Re: [RFC PATCH v2 0/1] improve vmap allocation

Uladzislau Rezki <urezki@xxxxxxxxx> · Fri, 22 Mar 2019 17:52:59 +0100

On Thu, Mar 21, 2019 at 03:01:06PM -0700, Andrew Morton wrote:
> On Thu, 21 Mar 2019 20:03:26 +0100 "Uladzislau Rezki (Sony)" <urezki@xxxxxxxxx> wrote:
> 
> > Hello.
> > 
> > This is the v2 of the https://lkml.org/lkml/2018/10/19/786 rework. Instead of
> > referring you to that link, i will go through it again describing the improved
> > allocation method and provide changes between v1 and v2 in the end.
> > 
> > ...
> >
> 
> > Performance analysis
> > --------------------
> 
> Impressive numbers.  But this is presumably a worst-case microbenchmark.
> 
> Are you able to describe the benefits which are observed in some
> real-world workload which someone cares about?
> 
We work with Android. Google uses its own tool called UiBench to measure
performance of UI. It counts dropped or delayed frames, or as they call it,
jank. Basically if we deliver 59(should be 60) frames per second then we
get 1 junk/drop.

I see that on our devices avg-jank is lower. In our case Android graphics
pipeline uses vmalloc allocations which can lead to delays of UI content
to GPU. But such behavior depends on your platform, parts of the system
which make use of it and if they are critical to time or not.

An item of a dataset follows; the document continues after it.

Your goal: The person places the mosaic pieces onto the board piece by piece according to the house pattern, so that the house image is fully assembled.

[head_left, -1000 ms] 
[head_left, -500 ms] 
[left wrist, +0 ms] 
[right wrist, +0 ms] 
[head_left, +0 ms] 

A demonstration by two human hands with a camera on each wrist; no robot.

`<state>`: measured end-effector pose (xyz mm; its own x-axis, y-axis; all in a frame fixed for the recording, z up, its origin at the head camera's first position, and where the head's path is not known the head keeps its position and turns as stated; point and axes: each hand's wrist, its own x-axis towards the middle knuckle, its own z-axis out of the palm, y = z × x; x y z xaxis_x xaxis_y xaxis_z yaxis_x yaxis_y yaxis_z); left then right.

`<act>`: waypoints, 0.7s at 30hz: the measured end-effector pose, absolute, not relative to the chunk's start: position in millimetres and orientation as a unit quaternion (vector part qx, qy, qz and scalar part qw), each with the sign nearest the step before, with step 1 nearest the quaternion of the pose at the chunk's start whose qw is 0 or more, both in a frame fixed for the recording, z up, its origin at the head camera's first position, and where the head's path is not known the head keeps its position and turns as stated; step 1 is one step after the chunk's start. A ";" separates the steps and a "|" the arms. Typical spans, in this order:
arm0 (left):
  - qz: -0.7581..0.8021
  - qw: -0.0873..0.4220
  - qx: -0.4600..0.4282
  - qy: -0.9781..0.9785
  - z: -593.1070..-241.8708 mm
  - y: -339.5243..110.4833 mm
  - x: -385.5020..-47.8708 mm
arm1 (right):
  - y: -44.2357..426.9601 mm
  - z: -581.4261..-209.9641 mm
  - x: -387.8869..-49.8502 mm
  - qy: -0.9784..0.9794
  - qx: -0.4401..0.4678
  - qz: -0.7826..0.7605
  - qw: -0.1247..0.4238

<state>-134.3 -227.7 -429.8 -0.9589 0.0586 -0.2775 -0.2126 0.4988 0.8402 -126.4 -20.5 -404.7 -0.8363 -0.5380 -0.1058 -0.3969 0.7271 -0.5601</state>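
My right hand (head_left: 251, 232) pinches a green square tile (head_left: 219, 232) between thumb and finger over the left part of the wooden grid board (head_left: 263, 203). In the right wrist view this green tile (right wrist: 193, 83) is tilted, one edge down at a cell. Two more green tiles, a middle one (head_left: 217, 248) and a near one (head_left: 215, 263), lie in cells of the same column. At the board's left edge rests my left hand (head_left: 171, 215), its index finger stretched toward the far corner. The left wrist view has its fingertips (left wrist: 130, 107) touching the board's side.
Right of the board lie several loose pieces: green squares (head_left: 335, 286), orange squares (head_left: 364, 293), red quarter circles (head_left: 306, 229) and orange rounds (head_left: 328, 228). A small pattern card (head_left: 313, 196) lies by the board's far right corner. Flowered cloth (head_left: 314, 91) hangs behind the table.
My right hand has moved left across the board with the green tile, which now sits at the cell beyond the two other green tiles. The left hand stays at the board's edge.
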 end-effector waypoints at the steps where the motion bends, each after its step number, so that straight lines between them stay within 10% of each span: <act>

Second example is indirect impact. During analysis of audio glitches
in high-resolution audio the source of drops were long alloc_vmap_area()
allocations.

# Explanation is here
ftp://vps418301.ovh.net/incoming/analysis_audio_glitches.txt

# Audio 10 seconds sample is here.
# The drop occurs at 00:09.295 you can hear it
ftp://vps418301.ovh.net/incoming/tst_440_HZ_tmp_1.wav

>
> It's a lot of new code. I t looks decent and I'll toss it in there for
> further testing.  Hopefully someone will be able to find the time for a
> detailed review.
> 
Thank you :)

> Trivial point: the code uses "inline" a lot.  Nowadays gcc cheerfully
> ignores that and does its own thing.  You might want to look at the
> effects of simply deleting all that.  Is the generated code better or
> worse or the same?  If something really needs to be inlined then use
> __always_inline, preferably with a comment explaining why it is there.
> 
When the main core functionalities are "inlined" i see the benefit. 
At least, it is noticeable by the "test driver". But i agree that
i should check one more time to see what can be excluded and used
as a regular call. Thanks for the hint, it is worth to go with
__always_inline instead.

--
Vlad Rezki